By: Mike Bush
Eureka, Mo. (KSDK) --There's nothing quite as eloquent as the conversation between a child and her pets.
Acceptance can make for a meaningful friendship.
If 10-year-old Taylor Branson had her way every stray would have a home. Hers.
"We will be walking down the street and she'll see a puppy. If it's growling, foaming at the mouth she'll say, "daddy can I pet it?, " says Taylor's father Dan Branson.
In her house, Taylor has 1 dogs, 3 cats and a fish.
Despite all these distractions, Taylor has a lot of two legged friends too including her brother Corey. And she loves school
"She's amazing in school. She has all A's and B's, " says her mom Julie.
She just started the 5th grade which is something doctors told her parents wouldn't happen.
Shortly after Taylor was born, the Branson's became concerned.
"She never crawled, " says her father. "She'd roll over. Six to eight months she wasn't trying to crawl or anything."
At first, doctors thought she was just slow to develop but tests revealed something much more serious. One afternoon, in making the diagnosis a doctor uttered the three ugliest words the Branson's ever heard. Spinal Muscular Atrophy.
"Your life kind of passes in front of you, " says Julie.
SMA is a progressive disease that causes muscle degeneration and weakness. Eventually, it can take away the ability to breathe.
"He said life expectancy was six, " recalls Dan.
But the Branson's say, their outlook changed after making one phone call.
"Once we got in with the Muscular Dystrophy Association clinic and all of that, they are so positive, " explains Julie.
The Muscular Dystrophy Association has been dedicated to finding treatment and cures for neuromuscular diseases for more than 50 years. With their help, girls with SMA type 2 like Taylor are living better quality and much longer lives.
"They're always at the other end of the line, ' says Julie.
So these days when Taylor leaves her pets and goes out of the house, you can often find her out at the corral. On top of a horse.
"It's amazing to watch her on a horse. She just lights up, " says Julie.
You don't need big muscles to feel strong. That can happen sitting in a saddle.
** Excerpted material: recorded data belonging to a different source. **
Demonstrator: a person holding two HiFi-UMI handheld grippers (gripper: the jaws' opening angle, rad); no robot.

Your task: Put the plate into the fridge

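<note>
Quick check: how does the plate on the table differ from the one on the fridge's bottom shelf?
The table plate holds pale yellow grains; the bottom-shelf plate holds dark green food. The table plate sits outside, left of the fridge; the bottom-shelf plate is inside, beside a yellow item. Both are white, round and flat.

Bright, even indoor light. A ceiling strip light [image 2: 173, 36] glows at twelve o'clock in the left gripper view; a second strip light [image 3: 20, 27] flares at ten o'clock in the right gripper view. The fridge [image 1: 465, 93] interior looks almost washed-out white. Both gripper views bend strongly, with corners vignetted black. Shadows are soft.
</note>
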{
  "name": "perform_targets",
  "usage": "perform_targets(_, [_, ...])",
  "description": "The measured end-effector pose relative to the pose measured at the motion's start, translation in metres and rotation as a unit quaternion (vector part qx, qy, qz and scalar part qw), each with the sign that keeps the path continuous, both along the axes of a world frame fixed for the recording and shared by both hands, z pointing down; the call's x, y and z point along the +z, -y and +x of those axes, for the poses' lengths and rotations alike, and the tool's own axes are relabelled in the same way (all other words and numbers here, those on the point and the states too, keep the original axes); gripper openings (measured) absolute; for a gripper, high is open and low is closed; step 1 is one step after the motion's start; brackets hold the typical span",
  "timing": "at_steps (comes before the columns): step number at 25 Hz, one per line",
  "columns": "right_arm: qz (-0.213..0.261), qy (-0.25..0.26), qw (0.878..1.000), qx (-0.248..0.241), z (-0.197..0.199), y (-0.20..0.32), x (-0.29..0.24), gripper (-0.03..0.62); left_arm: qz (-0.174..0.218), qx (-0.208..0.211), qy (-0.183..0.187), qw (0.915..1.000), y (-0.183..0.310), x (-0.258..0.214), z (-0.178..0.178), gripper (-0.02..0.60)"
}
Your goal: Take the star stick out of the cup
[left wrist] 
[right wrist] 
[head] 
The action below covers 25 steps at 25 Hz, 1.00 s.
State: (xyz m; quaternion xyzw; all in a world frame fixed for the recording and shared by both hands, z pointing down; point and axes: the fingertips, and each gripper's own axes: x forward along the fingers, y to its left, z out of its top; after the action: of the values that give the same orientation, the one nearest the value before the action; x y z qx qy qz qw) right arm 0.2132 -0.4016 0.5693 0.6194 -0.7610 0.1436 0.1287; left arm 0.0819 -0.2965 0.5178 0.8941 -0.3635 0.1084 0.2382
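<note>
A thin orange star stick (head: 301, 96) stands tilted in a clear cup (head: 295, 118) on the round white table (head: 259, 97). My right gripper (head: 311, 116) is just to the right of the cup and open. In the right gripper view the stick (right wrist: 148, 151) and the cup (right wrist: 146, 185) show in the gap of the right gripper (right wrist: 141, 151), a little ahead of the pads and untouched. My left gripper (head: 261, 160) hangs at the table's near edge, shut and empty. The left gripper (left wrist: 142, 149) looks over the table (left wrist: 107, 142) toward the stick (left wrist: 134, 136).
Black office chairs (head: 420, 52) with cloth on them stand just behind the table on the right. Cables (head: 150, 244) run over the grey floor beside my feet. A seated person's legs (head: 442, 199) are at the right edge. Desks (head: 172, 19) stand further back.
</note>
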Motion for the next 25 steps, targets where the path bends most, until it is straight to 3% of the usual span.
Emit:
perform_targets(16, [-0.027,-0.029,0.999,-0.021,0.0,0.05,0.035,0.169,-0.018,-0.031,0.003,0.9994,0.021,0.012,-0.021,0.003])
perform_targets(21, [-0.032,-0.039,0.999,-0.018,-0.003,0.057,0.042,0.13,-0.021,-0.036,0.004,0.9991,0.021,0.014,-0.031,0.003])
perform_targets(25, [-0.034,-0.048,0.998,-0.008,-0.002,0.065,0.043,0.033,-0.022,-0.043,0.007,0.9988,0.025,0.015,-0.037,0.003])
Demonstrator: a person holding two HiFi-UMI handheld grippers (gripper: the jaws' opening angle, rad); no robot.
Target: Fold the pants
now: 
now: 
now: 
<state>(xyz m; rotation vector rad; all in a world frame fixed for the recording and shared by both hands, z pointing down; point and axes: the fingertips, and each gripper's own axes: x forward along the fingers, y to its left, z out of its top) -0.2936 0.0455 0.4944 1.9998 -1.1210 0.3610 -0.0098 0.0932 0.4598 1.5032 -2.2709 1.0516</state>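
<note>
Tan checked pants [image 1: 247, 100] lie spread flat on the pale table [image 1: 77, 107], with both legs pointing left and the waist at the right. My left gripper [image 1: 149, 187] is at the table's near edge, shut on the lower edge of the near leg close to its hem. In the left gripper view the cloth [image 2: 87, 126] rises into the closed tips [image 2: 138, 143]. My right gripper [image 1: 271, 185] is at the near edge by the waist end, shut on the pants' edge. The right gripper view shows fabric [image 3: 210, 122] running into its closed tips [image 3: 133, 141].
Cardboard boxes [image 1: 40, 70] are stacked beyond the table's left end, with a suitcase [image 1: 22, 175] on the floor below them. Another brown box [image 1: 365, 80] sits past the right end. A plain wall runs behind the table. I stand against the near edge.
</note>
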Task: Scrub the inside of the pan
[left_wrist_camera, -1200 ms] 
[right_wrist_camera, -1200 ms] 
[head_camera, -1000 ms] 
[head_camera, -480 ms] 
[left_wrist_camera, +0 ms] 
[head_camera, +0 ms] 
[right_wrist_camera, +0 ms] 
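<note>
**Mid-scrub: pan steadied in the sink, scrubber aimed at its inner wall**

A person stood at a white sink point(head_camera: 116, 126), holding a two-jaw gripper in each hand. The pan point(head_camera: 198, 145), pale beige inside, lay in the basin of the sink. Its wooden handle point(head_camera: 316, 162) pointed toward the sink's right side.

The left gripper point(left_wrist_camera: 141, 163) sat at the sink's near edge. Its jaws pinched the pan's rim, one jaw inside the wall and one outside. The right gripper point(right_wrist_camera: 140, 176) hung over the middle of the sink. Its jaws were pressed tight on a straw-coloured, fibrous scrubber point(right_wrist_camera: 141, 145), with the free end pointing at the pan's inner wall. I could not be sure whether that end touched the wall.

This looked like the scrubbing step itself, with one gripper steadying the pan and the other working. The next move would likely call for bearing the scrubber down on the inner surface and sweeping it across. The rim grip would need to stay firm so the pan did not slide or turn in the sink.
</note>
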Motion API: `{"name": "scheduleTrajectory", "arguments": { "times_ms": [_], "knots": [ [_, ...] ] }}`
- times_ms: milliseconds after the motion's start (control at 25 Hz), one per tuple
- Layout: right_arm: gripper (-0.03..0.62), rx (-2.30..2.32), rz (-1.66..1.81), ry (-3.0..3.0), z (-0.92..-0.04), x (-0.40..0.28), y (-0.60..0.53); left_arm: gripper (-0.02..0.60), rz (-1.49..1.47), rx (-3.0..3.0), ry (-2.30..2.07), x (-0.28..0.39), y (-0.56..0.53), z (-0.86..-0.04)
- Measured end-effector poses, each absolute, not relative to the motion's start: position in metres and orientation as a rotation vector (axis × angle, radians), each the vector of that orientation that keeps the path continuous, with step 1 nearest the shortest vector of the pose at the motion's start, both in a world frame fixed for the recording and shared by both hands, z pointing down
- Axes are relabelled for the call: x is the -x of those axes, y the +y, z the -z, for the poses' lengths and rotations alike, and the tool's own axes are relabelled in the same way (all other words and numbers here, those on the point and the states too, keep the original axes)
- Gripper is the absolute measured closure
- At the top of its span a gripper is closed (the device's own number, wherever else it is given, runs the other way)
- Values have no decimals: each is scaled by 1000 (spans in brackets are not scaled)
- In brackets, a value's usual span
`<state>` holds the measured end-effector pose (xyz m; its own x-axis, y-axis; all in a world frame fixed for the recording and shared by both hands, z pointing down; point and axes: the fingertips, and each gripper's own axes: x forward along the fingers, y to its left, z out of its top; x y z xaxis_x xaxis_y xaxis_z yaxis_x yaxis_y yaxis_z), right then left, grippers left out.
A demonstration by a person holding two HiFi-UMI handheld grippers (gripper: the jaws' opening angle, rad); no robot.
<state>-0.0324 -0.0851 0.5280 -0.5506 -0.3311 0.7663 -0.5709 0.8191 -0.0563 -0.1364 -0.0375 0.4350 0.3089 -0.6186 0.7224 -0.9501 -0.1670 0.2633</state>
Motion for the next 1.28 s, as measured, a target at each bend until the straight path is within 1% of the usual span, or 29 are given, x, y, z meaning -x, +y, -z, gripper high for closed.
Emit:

"It simulates walking for her. So it works her hips and all the muscles in her body, " says Dan.
These days Taylor's even thinking about what she's going to be when she grows up.
As you might expect, at first, she wanted to be a veterinarian but now she's not sure that's such a good idea.
"Cause I don't like to give animals shots, " says Taylor.
The Branson's have hope that some day soon, MDA researchers will find a cure for Taylor and all patients affected by SMA.
"We're so close to it that the treatment is a sugar cube, " says Julie. "And they know the city and the state and the grocery store and the aisle and the shelf. They just don't know which box it's in."
In the meantime, one little girl is determined that every dog will have it's day. With Taylor.